Sounds like your holiday was really good and that things are improving with you, if slowly. I can understand your impatience, but remember what you have achieved so far and take the good from it.
Bye for now.
Max
Me 36 W 37 Bomb (Easter 07) Sep (WAW July 07) "It's over" (end Oct 07) T10.5 years, M2 (before bomb)
I would say, let him digest the previous 15 days, and put NO pressure on him at all. He may come to the conclusion that he would like to give things another try.
Agreed. In fact, I won't be too surprised if he pulls back some. (Combo of post vacation blues and his emotional confusion. I hope it doesn't happen, though.)
Quote:
Even though I had no real inclination of it at the time, my wife said our 3-day trip to Seattle was a turning point.
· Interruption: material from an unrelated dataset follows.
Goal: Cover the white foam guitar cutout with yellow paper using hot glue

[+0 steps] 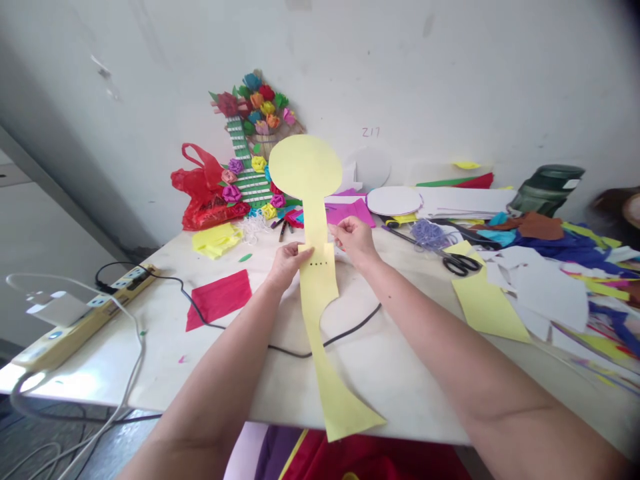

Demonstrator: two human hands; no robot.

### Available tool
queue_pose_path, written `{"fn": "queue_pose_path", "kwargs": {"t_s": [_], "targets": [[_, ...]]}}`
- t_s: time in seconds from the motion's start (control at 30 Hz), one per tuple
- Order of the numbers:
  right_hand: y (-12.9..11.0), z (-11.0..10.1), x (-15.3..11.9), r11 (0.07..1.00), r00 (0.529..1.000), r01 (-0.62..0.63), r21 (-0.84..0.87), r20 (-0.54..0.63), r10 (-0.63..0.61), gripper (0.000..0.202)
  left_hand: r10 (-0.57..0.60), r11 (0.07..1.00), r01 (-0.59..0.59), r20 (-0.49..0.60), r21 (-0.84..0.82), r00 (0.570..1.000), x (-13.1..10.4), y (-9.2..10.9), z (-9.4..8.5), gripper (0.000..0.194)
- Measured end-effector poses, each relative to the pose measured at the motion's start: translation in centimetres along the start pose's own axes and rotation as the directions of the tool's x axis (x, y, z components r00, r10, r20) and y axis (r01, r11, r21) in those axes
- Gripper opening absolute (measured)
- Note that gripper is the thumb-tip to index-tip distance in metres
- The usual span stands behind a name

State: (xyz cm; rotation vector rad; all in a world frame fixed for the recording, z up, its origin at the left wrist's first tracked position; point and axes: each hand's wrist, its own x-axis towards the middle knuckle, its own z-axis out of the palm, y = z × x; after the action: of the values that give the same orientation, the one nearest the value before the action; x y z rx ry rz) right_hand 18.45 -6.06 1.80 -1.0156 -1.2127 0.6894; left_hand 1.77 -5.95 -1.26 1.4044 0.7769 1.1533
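Note:
A yellow paper cutout (320, 280) stands up in front of me, with a round head, a narrow neck and a long curved tail reaching the table's front edge. A short row of dark dots crosses it just below the neck. My left hand (289, 265) pinches its left edge by the notch under the neck. At the neck's right side is my right hand (354, 239), its thumb and fingers pressed together close to the paper's edge. Whatever lies between those fingertips is too small to make out.
Black-handled scissors (461, 265), purple yarn (429, 233) and paper scraps (550, 287) lie right. Left are a red sheet (220, 300), black cable (295, 353) and power strip (85, 320). Paper flowers (260, 107) and a red bag (203, 190) stand against the wall.

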Motion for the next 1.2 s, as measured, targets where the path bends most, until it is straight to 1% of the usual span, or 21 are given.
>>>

It was 2 weeks later that she asked to come home.
I certainly *hope* our trip has gotten him to thinkin'. We had such a great time; we had the one major disagreement and a few tiffs-- the great thing about the tiffs is that they were diffused within a matter of moments because we each maintained our sense of humor. In the "old days" we would each get too defensive and the tiff would end up being a full blown argument.
We're suppose to get together tomorrow night for dinner and a movie and then "get up early" to go 4-wheeling on Sunday. Very excited about that.
Minker'- do you think your wife would have asked to move home if you hadn't called that dinner the "break up dinner"? (It's so weird that Seattle was a turning point and then she is saying that she doesn't think it's ever going to work out for you guys..and then does a 180 from that.)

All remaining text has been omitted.